Accueil Confidentialité des données Collecte des données personnelles : Facebook a du cœur

Collecte des données personnelles : Facebook a du cœur

Olivier Iteanu
Olivier Iteanu, avocat

Fin janvier, la CNIL a mis à l’index Facebook, lui faisant grief de ne pas se conformer à la loi informatique et libertés. Olivier Iteanu, Avocat à la Cour (www.iteanu.com), analyse dans le détail ce qui est reproché au réseau social. “Nous n’aurions pas assez de cet article et de plusieurs autres, pour lister les griefs de la CNIL ! Aussi, nous nous limiterons à relever dans cette décision ce qu’a recensé le gendarme des données personnelles au titre des données collectées par Facebook”, nous indique-t-il.

Par une décision du 26 janvier 2016 qu’elle a rendu public, la CNIL a mis en demeure les Sociétés Facebook Inc. et Ireland, de se conformer à la Loi informatique et libertés.
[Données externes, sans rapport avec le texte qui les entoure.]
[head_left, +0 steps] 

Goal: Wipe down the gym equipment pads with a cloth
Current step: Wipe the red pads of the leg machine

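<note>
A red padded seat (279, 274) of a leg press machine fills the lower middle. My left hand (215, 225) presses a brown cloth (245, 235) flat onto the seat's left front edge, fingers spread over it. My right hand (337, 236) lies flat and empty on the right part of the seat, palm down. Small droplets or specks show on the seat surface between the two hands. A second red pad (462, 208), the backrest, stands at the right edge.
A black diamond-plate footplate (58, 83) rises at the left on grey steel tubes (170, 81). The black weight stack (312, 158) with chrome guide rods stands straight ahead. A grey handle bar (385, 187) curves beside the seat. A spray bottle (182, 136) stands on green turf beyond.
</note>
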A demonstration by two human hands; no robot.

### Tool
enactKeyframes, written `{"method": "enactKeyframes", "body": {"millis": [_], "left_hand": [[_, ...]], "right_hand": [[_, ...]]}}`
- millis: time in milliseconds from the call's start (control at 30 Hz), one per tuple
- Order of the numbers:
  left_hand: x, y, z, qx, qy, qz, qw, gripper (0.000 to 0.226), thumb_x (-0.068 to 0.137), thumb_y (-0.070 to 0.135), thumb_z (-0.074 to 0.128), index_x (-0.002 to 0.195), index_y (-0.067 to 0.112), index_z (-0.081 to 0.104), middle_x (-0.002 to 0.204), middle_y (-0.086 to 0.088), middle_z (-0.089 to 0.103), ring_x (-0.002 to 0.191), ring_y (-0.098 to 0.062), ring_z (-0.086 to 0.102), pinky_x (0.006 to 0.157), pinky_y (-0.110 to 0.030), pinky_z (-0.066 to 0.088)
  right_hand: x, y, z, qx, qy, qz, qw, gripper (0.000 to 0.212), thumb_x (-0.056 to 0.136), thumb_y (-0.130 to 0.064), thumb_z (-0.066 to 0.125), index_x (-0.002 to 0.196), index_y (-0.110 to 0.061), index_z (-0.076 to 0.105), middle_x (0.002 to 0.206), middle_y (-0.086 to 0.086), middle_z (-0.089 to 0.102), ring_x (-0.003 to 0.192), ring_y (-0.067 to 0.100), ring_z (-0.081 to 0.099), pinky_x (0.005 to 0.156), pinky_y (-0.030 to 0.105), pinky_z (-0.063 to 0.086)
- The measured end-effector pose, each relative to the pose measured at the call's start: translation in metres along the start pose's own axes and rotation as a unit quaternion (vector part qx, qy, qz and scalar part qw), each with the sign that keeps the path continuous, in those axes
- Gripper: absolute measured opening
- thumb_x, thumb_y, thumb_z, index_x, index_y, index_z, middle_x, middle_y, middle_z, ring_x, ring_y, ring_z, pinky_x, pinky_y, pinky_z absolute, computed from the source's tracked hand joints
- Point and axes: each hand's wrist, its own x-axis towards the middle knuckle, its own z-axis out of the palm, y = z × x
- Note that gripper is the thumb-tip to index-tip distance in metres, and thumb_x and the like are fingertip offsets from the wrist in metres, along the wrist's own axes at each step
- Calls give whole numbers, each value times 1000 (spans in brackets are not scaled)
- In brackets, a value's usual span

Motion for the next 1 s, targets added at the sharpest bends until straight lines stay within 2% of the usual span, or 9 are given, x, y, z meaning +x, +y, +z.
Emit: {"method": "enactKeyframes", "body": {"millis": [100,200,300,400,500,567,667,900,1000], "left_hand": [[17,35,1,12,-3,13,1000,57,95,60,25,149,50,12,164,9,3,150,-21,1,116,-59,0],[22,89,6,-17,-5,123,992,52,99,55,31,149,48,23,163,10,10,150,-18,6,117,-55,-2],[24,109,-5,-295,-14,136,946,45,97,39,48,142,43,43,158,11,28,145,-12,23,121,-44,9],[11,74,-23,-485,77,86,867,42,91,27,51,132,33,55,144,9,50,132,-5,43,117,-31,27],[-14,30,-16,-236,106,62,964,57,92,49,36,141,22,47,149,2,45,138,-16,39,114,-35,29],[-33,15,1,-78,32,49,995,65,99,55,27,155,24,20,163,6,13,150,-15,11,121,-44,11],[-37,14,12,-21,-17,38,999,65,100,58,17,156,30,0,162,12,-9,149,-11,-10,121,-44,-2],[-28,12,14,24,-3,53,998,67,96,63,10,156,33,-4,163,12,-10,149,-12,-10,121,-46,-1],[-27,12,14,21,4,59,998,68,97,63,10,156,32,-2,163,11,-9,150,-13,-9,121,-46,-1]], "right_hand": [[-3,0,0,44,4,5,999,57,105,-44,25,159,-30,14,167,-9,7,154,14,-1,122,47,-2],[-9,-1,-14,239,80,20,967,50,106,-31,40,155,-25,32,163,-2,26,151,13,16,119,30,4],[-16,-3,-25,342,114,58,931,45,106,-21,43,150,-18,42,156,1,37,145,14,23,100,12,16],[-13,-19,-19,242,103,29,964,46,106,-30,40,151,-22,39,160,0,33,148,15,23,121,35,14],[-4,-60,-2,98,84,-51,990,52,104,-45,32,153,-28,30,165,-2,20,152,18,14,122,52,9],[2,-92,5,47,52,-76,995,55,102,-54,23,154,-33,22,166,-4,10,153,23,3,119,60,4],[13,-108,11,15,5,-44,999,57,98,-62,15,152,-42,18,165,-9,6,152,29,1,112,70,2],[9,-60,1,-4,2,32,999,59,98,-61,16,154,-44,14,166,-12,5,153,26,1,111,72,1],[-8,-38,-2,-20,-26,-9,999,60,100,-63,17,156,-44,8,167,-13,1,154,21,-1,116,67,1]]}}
Dans ses Conditions de services en vigueur à la date où sont écrites ces lignes[1], le réseau social affirme en tête de son document, en article 1 intitulé « confidentialité », que « le respect de votre vie privée nous tient à cœur ». Il faut croire que ce cœur n’est pas assez grand pour la CNIL.
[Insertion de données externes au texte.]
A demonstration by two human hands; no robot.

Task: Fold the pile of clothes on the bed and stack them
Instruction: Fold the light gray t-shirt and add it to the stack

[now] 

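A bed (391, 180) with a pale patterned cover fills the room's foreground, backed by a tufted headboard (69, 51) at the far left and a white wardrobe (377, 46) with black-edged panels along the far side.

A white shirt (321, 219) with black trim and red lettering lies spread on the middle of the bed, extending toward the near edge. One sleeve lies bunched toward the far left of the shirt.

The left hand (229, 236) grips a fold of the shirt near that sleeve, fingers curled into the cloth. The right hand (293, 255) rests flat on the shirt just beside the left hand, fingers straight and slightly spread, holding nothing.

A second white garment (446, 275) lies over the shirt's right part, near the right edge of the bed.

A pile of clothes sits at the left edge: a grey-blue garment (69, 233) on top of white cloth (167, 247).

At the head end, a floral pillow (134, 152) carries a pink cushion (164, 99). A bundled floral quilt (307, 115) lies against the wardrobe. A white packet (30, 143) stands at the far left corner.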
Une liste impressionnante de manquements à la Loi

L’Autorité française a ainsi détaillé une liste impressionnante de manquements à la Loi qu’elle reproche à la société fondée par Mark Zuckerberg. Nous n’aurions pas assez de cet article et de plusieurs autres, pour lister les griefs de la CNIL ! Aussi, nous nous limiterons à relever dans cette décision ce qu’a recensé le gendarme des données personnelles au titre des données collectées par Facebook. Au premier rang de ces données, on trouve celles fournies par les utilisateurs du réseau social eux-mêmes, au travers du profil. Facebook collecte ensuite les données relatives à l’activité des membres, contenus partagés ou consultés notamment. Les données relatives aux équipements utilisés, ordinateurs, smartphones et tablettes sont également récupérées. La CNIL note que les systèmes d’exploitation des machines sont recensés, les coordonnées GPS, le type de navigateur utilisé, le numéro de téléphone mobile bien sûr.
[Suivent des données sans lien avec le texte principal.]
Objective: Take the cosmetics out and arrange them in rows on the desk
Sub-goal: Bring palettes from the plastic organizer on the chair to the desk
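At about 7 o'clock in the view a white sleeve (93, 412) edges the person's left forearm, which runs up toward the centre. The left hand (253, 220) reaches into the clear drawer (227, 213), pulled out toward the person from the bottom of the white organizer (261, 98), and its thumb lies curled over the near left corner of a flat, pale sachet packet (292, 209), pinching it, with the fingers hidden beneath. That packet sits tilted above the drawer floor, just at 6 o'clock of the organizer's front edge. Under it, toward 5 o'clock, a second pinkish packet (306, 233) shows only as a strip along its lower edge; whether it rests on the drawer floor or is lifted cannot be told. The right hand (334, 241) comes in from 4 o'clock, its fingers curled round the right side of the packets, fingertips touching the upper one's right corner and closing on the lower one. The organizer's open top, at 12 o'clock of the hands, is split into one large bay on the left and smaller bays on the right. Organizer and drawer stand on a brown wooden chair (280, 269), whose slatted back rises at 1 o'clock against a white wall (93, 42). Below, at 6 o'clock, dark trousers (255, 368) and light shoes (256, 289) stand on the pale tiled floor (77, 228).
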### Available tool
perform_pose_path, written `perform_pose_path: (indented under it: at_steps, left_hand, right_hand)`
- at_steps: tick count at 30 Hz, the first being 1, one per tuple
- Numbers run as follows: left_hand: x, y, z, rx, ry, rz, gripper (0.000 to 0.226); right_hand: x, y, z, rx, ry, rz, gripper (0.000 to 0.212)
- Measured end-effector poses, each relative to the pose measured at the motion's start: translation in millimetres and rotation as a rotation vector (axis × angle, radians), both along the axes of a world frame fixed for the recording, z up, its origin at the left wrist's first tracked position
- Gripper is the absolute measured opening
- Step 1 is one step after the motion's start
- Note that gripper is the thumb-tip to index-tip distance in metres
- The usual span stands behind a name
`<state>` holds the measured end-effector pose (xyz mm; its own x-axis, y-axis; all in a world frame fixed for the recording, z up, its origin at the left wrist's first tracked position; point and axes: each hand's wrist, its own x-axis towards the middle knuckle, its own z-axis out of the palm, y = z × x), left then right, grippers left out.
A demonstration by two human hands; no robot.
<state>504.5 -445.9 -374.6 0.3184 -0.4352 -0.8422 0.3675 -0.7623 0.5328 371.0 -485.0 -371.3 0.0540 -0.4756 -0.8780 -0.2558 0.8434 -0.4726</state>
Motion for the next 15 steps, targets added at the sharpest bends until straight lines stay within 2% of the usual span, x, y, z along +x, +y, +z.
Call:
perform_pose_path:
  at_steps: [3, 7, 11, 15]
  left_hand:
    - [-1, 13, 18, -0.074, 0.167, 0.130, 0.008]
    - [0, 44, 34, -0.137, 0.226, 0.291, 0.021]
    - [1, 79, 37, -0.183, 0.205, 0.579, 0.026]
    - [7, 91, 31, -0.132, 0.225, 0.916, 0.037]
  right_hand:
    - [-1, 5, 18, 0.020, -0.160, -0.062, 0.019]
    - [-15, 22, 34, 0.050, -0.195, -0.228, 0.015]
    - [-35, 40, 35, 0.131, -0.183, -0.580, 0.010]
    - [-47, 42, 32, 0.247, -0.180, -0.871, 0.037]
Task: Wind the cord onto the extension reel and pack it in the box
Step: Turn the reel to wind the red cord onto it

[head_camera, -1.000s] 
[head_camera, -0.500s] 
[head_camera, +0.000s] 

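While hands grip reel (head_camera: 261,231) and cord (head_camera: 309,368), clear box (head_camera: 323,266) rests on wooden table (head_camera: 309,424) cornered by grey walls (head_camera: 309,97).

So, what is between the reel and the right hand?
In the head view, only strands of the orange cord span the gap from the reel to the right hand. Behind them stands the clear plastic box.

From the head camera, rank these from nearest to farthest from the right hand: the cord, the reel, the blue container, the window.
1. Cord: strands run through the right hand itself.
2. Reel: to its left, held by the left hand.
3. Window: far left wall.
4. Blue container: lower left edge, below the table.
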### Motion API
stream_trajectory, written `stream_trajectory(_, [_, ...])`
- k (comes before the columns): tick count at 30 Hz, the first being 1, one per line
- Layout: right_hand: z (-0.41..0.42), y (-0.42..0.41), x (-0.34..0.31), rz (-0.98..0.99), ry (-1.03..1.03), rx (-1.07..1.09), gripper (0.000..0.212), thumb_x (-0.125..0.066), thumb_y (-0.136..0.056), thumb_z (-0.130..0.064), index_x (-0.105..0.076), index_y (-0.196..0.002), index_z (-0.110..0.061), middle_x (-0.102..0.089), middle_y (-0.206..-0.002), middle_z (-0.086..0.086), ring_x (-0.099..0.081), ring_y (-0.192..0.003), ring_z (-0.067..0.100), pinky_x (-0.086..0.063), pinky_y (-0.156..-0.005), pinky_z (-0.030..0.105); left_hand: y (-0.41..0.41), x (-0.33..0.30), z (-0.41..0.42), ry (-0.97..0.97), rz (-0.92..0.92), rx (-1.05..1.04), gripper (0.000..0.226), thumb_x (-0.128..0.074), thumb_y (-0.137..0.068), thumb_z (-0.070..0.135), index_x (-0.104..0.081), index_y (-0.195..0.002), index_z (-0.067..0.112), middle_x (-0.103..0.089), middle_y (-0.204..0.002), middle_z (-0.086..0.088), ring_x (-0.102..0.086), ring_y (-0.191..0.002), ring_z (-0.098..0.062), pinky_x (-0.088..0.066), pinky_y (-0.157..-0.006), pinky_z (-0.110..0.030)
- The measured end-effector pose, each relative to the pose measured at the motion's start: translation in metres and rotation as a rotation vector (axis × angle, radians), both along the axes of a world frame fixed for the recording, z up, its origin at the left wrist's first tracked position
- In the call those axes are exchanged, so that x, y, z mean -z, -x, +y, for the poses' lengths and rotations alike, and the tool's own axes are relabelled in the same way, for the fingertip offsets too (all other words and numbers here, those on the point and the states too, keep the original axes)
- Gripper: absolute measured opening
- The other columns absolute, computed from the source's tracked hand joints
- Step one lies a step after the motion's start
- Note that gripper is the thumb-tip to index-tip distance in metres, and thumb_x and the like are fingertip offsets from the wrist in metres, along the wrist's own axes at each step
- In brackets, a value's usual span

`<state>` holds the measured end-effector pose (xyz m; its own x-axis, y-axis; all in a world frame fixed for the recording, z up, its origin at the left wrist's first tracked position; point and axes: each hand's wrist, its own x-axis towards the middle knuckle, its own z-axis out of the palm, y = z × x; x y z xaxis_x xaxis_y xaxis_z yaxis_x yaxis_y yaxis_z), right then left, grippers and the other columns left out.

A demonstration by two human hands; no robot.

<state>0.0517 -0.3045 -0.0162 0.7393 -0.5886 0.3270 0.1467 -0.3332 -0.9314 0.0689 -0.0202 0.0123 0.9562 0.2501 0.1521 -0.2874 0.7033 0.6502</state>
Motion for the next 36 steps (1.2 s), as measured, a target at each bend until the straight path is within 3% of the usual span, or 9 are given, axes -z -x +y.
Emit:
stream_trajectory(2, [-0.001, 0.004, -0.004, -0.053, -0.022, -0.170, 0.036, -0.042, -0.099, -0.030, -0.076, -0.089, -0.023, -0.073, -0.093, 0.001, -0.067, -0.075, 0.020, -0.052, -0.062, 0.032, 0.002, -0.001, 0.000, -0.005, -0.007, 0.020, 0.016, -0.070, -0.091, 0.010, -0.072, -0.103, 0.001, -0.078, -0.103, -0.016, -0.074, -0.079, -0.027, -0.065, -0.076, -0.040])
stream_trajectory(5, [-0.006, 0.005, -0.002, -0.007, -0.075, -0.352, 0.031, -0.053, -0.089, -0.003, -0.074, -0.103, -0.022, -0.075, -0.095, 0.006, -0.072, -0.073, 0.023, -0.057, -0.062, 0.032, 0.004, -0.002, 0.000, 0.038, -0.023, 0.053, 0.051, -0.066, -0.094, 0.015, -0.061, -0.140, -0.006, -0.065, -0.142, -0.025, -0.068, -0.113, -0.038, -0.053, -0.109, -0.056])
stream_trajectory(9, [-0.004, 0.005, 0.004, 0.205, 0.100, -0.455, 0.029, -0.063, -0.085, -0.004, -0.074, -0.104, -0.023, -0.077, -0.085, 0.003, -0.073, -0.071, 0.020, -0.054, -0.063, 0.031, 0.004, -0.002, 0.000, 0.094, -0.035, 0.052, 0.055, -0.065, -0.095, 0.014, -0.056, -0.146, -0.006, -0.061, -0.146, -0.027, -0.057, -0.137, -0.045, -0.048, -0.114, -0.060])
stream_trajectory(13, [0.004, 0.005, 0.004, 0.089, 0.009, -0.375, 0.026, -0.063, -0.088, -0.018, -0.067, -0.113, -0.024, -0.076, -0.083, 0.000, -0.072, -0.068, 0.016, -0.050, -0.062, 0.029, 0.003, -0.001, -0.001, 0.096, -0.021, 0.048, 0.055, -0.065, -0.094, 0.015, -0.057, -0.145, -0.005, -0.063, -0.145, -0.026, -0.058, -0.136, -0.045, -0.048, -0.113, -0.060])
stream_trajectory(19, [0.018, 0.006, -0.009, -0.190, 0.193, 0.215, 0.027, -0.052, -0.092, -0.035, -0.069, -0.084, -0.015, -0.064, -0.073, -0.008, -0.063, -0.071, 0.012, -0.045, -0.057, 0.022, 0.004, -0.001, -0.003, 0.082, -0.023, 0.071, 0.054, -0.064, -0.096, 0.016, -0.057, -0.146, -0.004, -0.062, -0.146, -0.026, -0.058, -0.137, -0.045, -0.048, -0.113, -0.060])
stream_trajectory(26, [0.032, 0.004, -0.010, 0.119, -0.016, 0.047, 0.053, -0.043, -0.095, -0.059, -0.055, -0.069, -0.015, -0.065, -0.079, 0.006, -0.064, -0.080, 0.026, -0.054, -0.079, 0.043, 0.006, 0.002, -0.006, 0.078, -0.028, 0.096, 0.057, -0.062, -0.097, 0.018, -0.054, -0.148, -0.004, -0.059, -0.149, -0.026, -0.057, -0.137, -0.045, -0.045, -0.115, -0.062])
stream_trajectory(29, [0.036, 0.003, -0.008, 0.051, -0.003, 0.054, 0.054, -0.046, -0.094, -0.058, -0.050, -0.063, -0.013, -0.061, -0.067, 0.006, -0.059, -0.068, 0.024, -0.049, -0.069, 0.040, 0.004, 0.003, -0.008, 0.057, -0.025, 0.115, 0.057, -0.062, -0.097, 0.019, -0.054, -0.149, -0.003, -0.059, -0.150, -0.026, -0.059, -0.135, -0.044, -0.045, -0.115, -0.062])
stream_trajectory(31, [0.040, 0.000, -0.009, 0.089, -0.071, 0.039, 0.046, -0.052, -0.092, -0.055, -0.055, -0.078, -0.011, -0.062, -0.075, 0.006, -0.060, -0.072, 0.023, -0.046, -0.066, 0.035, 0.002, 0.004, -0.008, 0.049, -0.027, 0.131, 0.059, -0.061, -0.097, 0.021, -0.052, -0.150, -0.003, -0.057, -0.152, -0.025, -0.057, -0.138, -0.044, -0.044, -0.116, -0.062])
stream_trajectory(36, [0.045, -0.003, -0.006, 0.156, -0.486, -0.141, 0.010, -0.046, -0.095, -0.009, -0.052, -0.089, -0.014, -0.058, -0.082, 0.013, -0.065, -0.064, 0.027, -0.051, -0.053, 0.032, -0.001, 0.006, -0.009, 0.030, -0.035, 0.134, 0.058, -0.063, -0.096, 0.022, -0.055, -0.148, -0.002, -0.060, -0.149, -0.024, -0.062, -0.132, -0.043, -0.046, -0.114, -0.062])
Les constats faits par la CNIL sont même en deçà de ce qui est annoncé par Facebook lui-même

Jusque-là, les constats faits par la CNIL sont conformes et même en deçà de ce qui est annoncé par Facebook lui-même dans ses Conditions de services qui renvoient à un document intitulé « politique d’utilisation des données ». En deçà, car dans le contrat que chaque membre Facebook a dû accepter, le plus souvent sans le lire, pour accéder au service, le géant américain rappelle également qu’il collecte, classe et traite les contenus et informations des autres, notamment « amis », « par exemple, lorsqu’ils partagent une photo de vous, vous envoient un message ou encore lorsqu’ils téléchargent, synchronisent ou importent vos coordonnées. »

Le problème est dans la combinaison et la masse des informations collectées

Mais la collecte de données va encore plus loin. La CNIL relève que Facebook collecte les données des sites tiers et applications qui intègrent les boutons « j’aime » ou « se connecter », même pour ceux qui ne sont pas inscrits à Facebook. Inutile de préciser que ceux-là n’ont donné aucun accord à Facebook pour cette collecte, en infraction avec la Loi informatique et libertés. Enfin, cerise sur le gâteau, la CNIL affirme que le réseau social collecte les données des sociétés du groupe ou des sociétés exploitées par elle, et elle cite notamment Instagram et WhatsApp. Dans ses Conditions de services, Facebook ne se cache pas sur l’intérêt de collecter toutes ces données. Il s’agit, dit pudiquement Facebook, de « partager des informations vous concernant » pour des services de publicité, de mesure et d’analyse et aussi avec d’autres partenaires « qui collaborent avec nous partout dans le monde », ce qui est tout à la fois très vague et effrayant. La collecte de toutes ces données prises individuellement peut certes choquer, mais s’agissant d’un service offert aux utilisateurs, on pourrait hausser les épaules.

Mais le problème est ailleurs, il est à la fois dans la combinaison et dans la masse des informations collectées. C’est ce que relève la CNIL lorsqu’elle conclut : « Une telle combinaison de données est, par sa nature même, son ampleur et son caractère massif, susceptible de méconnaître l’intérêt des utilisateurs inscrits et leur droit fondamental au respect de leur vie privée ». On attend les réponses et éventuellement les mesures prises par le Groupe qui va devoir mettre du cœur … à l’ouvrage.